▶ **Prompt**: Give the listing again exactly as written.

━━━━━ Given data

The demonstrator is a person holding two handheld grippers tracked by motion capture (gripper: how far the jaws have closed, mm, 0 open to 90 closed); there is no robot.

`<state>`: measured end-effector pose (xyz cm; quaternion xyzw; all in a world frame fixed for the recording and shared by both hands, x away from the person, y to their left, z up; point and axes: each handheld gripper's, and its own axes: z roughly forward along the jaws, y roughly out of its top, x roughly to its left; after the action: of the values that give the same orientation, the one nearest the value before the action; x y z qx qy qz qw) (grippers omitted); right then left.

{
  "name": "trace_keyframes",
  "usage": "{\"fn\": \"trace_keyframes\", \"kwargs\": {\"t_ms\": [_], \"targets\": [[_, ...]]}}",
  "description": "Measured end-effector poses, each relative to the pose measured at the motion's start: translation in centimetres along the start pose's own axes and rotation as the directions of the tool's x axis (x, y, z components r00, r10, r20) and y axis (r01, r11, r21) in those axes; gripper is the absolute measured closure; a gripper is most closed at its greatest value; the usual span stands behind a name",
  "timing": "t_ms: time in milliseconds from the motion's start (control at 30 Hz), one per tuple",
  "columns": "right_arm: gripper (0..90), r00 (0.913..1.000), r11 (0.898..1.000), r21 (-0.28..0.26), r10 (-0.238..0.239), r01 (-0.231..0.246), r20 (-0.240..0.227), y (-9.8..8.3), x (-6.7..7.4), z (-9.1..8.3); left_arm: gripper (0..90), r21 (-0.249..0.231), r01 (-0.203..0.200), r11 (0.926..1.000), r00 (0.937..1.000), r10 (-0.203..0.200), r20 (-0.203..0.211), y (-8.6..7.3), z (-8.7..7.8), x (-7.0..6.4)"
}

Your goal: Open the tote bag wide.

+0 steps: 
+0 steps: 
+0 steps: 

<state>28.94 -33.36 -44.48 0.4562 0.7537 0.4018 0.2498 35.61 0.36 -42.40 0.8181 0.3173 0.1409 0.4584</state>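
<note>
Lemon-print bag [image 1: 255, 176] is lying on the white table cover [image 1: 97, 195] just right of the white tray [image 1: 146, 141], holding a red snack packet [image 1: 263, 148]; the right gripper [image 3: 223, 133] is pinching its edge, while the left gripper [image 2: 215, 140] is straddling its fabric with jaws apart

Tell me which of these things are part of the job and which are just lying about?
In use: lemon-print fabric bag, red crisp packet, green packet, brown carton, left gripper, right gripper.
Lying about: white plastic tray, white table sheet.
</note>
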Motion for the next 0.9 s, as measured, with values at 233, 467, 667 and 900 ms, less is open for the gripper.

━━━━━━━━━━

▶ **Task output**:
The demonstrator is a person holding two handheld grippers tracked by motion capture (gripper: how far the jaws have closed, mm, 0 open to 90 closed); there is no robot.

`<state>`: measured end-effector pose (xyz cm; quaternion xyzw; all in a world frame fixed for the recording and shared by both hands, x away from the person, y to their left, z up; point and axes: each handheld gripper's, and its own axes: z roughly forward along the jaws, y roughly out of its top, x roughly to its left; after the action: of the values that give the same orientation, the one nearest the value before the action; x y z qx qy qz qw) (grippers omitted); right then left.

{
  "name": "trace_keyframes",
  "usage": "{\"fn\": \"trace_keyframes\", \"kwargs\": {\"t_ms\": [_], \"targets\": [[_, ...]]}}",
  "description": "Measured end-effector poses, each relative to the pose measured at the motion's start: translation in centimetres along the start pose's own axes and rotation as the directions of the tool's x axis (x, y, z components r00, r10, r20) and y axis (r01, r11, r21) in those axes; gripper is the absolute measured closure; a gripper is most closed at its greatest value; the usual span stands behind a name",
  "timing": "t_ms: time in milliseconds from the motion's start (control at 30 Hz), one per tuple",
  "columns": "right_arm: gripper (0..90), r00 (0.913..1.000), r11 (0.898..1.000), r21 (-0.28..0.26), r10 (-0.238..0.239), r01 (-0.231..0.246), r20 (-0.240..0.227), y (-9.8..8.3), x (-6.7..7.4), z (-9.1..8.3); left_arm: gripper (0..90), r21 (-0.249..0.231), r01 (-0.203..0.200), r11 (0.926..1.000), r00 (0.937..1.000), r10 (-0.203..0.200), r20 (-0.203..0.211), y (-8.6..7.3), z (-8.7..7.8), x (-7.0..6.4)"
}

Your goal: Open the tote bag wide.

+0 steps: 
+0 steps: 
+0 steps: 

<state>28.94 -33.36 -44.48 0.4562 0.7537 0.4018 0.2498 35.61 0.36 -42.40 0.8181 0.3173 0.1409 0.4584</state>
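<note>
Lemon-print bag [image 1: 255, 176] is lying on the white table cover [image 1: 97, 195] just right of the white tray [image 1: 146, 141], holding a red snack packet [image 1: 263, 148]; the right gripper [image 3: 223, 133] is pinching its edge, while the left gripper [image 2: 215, 140] is straddling its fabric with jaws apart

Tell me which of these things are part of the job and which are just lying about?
In use: lemon-print fabric bag, red crisp packet, green packet, brown carton, left gripper, right gripper.
Lying about: white plastic tray, white table sheet.
</note>
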Motion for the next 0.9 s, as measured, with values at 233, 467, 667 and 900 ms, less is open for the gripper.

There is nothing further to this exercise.